Muscat: The Oman’s Ministry of Finance has called on companies fully owned by the government to increase the percentage of Omani employees, particularly in senior positions, according to a circular issued on Tuesday.

It comes after the State Audit Control reported that the nationalisation rate in these companies is very low and recommended mechanisms to promote Omanisation.

The Ministry of Finance has asked those companies to replace expatriates in senior positions with Omanis.

“It should be noted that 70 per cent of the employees in such companies are expatriates who are over 60 years,” said the circular.

Moreover, the ministry directed the government’s companies to follow the Omani Labour Law by providing the details of the employee in the job contract, including one-year contract, basic salary and allowances.

The ministry also urged the companies to come up with a five-year plan to replace expatriates with Omani nationals.

It directed all government agencies to stop issuing travel allowances to employees assigned for work inside the country that does not need a night’s stay outside the base town.

The ministry explained that the minimum distance for the work assignment should not be less than 250km to qualify for a travel allowance.

“The government agencies should only pay 75 per cent of the allowance to the employee assigned for a work assignment outside the country when he or she has a sponsor and 50 per cent for internal assignment,” said the circular.

The ministry pointed out that an employee using his or her vehicle on work assignments inside the country will be entitled for travel allowance.

For air travel, business-class tickets should be issued only to undersecretaries, advisers, doctors, consultants, experts and walis.
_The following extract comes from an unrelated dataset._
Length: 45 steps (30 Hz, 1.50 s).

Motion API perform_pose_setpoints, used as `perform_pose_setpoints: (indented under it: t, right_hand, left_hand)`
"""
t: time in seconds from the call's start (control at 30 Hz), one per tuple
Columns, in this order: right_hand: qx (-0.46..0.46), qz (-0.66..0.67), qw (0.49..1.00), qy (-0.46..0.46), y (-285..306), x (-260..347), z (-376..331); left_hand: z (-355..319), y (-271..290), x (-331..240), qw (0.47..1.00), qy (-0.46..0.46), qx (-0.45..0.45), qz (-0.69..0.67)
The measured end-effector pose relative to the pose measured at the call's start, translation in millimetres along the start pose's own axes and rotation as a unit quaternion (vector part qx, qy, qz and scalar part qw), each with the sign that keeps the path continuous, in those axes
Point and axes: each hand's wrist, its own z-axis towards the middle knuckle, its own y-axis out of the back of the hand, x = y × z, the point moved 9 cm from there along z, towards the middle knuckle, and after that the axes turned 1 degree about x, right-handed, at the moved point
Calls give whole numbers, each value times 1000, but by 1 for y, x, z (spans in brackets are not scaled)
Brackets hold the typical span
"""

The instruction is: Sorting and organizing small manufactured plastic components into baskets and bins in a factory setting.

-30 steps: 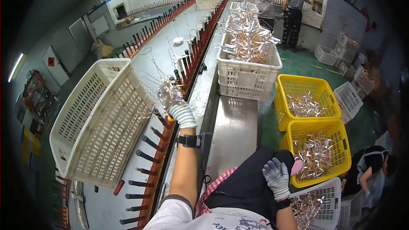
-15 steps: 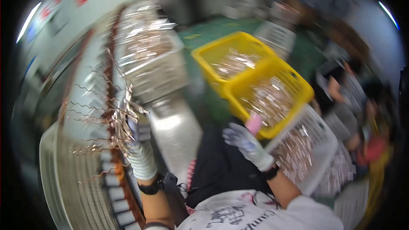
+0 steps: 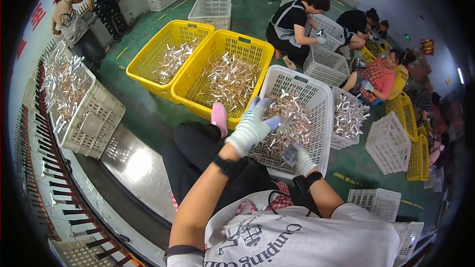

The others must be allotted only economy-class tickets.

Last week, the ministry announced that tracking devices will be installed on all vehicles belonging to the government agencies, in a new move to monitor and cut back government spending. The ministry found an increase in expenses incurred by government vehicles recently.

These moves come as the country grapples with a weakened economy amid the slump in oil prices. The ministry has issued 19 circulars so far this year aimed at controlling and managing spending.

In April, the ministry ordered all public institutions to halt all privileges granted to public employees outside the framework of the salary payroll.

Also in April, the ministry called on all government units to raise efficiency in fee collection.

The ministry aims to gradually reduce the country’s dependence on oil revenues.

The ministry also asked the government units to explore the services they offer to the public that could be charged to help strengthen non-oil revenues.

Last week, the ministry called on all government agencies to revise all service contracts, including cleaning services and building maintenance.

The 2016 General Budget released in January projects 3.3 billion Omani riyals (Dh31.47 billion) in deficit spending for 2016, which it says will try to reduce by improving the non-oil revenues as well as cutting expenditures.

Oman posted a budget deficit of 4.5 billion riyals in 2015, as revenues declined by more than 50 per cent.